Abstract
In-situ combustion (ISC) has been investigated worldwide as a potential EOR process both for heavy oil and conventional oil, and there are some successful field applications such as industrial test in Suplacu and many tests in deep reservoir with low permeability. Most of heavy oil reservoirs recovered by In-situ combustion are known for favor reservoir properties such as limited layers (single layer is best) and appropriate heavy oil viscosity (usually hundreds to thousands of mPa•s). Obviously, it is challenging to recover multilayered heavy oil reservoirs by in-situ combustion method in consideration of heterogeneity between layers. For instance, Du 66 reservoir is a typical multilayered heavy oil reservoir in Liaohe Oilfield, it was not effectively recovered by cyclic steam stimulation (CSS in short) before 2005, and both oil production and OSR were unsatisfactory. There are no alternative but to test in-situ combustion for the purpose of improve oil recovery for such multilayered heavy oil reservoir. As a result, there are up to 91 well groups operated in inverted nine-spot pattern fireflood combined with CCS for production wells in past 10 years.
In this work, feasibility analysis and engineering design of in-situ combustion for multilayered D66 reservoir are primarily investigated based on reservoir engineering study and numerical simulation. Furthermore, recovery performance such as air injection profile and gas production and channeling are discussed based on field measurement and performance. Particularly, principles and treatment of gas channeling and casing collapse are discussed. Additionally, both experience and lessons are presented based on statistical results and typical cases.

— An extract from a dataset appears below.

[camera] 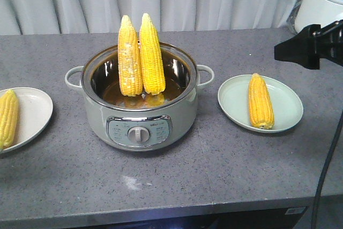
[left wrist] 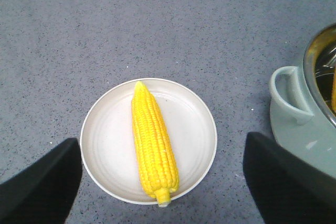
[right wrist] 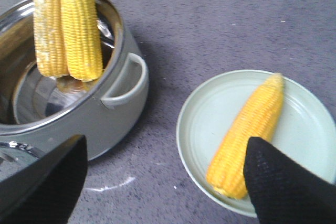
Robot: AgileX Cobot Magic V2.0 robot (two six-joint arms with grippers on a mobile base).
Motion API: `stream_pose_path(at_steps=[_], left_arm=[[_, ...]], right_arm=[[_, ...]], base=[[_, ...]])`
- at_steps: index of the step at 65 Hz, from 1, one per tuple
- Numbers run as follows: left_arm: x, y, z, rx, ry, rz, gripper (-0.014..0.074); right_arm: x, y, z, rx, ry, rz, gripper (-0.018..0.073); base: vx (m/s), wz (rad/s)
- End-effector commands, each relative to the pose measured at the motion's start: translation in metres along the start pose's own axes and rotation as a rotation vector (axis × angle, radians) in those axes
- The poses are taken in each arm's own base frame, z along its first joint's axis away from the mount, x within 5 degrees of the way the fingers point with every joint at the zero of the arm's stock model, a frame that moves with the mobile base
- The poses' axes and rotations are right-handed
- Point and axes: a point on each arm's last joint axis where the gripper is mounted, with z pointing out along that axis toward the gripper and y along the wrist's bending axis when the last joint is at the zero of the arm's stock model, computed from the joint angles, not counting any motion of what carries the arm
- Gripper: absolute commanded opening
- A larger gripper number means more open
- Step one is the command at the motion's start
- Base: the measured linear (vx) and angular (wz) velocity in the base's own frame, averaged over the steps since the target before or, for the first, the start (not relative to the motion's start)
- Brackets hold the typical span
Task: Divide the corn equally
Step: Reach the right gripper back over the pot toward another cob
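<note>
Two cobs of corn (camera: pixel 130 57) (camera: pixel 152 54) stand upright, side by side, inside the grey-green electric pot (camera: pixel 139 116). A third cob (camera: pixel 260 101) lies on the pale green plate (camera: pixel 286 105) to the pot's right. A fourth cob (left wrist: pixel 153 142) lies on the white plate (left wrist: pixel 105 145) to the pot's left. My left gripper (left wrist: pixel 161 145) hovers open above that white plate, holding nothing. My right gripper (right wrist: pixel 165 145) hangs open and holding nothing over the table between the pot (right wrist: pixel 121 93) and the green plate (right wrist: pixel 310 150); one fingertip (right wrist: pixel 262 156) overlaps the cob (right wrist: pixel 252 124) in this view.
A white appliance (camera: pixel 321 4) stands at the back right, against a pale curtain. The right arm (camera: pixel 308 46) reaches in from the right, with a black cable (camera: pixel 327 170) hanging below it. The grey table's front edge (camera: pixel 161 210) runs along the bottom.
</note>
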Motion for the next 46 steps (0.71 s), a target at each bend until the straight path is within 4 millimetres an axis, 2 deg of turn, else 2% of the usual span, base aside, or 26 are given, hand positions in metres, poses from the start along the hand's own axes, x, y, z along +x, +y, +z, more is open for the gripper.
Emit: stream_pose_path(at_steps=[1,10,20,33,46], left_arm=[[-0.012,-0.001,-0.008,0.016,-0.103,-0.015,0.0588],[-0.012,-0.001,-0.008,0.016,-0.103,-0.015,0.0588],[-0.012,-0.001,-0.008,0.016,-0.103,-0.015,0.0588],[-0.012,-0.001,-0.008,0.016,-0.101,-0.015,0.0588],[-0.012,-0.001,-0.008,0.016,-0.099,-0.015,0.0588]], right_arm=[[-0.015,-0.001,0.001,-0.019,-0.110,-0.004,0.0594],[-0.024,0.000,0.028,-0.054,-0.091,-0.041,0.0594],[-0.054,0.025,0.058,-0.104,-0.108,-0.121,0.0594],[-0.089,0.054,0.106,-0.144,-0.123,-0.203,0.0594],[-0.108,0.074,0.161,-0.187,-0.143,-0.220,0.0576]], base=[[0.00,0.00],[0.00,0.00],[0.00,0.00],[0.00,0.00],[0.00,0.00]])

The results show that considerable increase in oil production and improvement in ratio of oil production to steam injection (OSR in short) are observed at lower ratio of air injection to oil production (AOR in short). However, gas channeling occurs in some production wells in form of rapid increase in AOR, and it has significant effect on production performance. At the same time, casing collapse are found in many air injection wells, according remedial well treatment had to be carried out considering risk of high temperature, backfire and even explosion, and casing collapse has a much greater impact on injection performance and oil recovery. Therefore, investigation on gas channeling and profile control treatment of air injection wells were extensively carried out to eliminate gas channeling and casing collapse.
In summary, the principles and engineering design of in-combustion in multilayered heavy oil reservoir are much more complex than single layer reservoir. Gas channeling and casing collapse are two extremely difficult problems in such combustion process, which could be eliminated or weakened based on rational engineering design and effective technologies.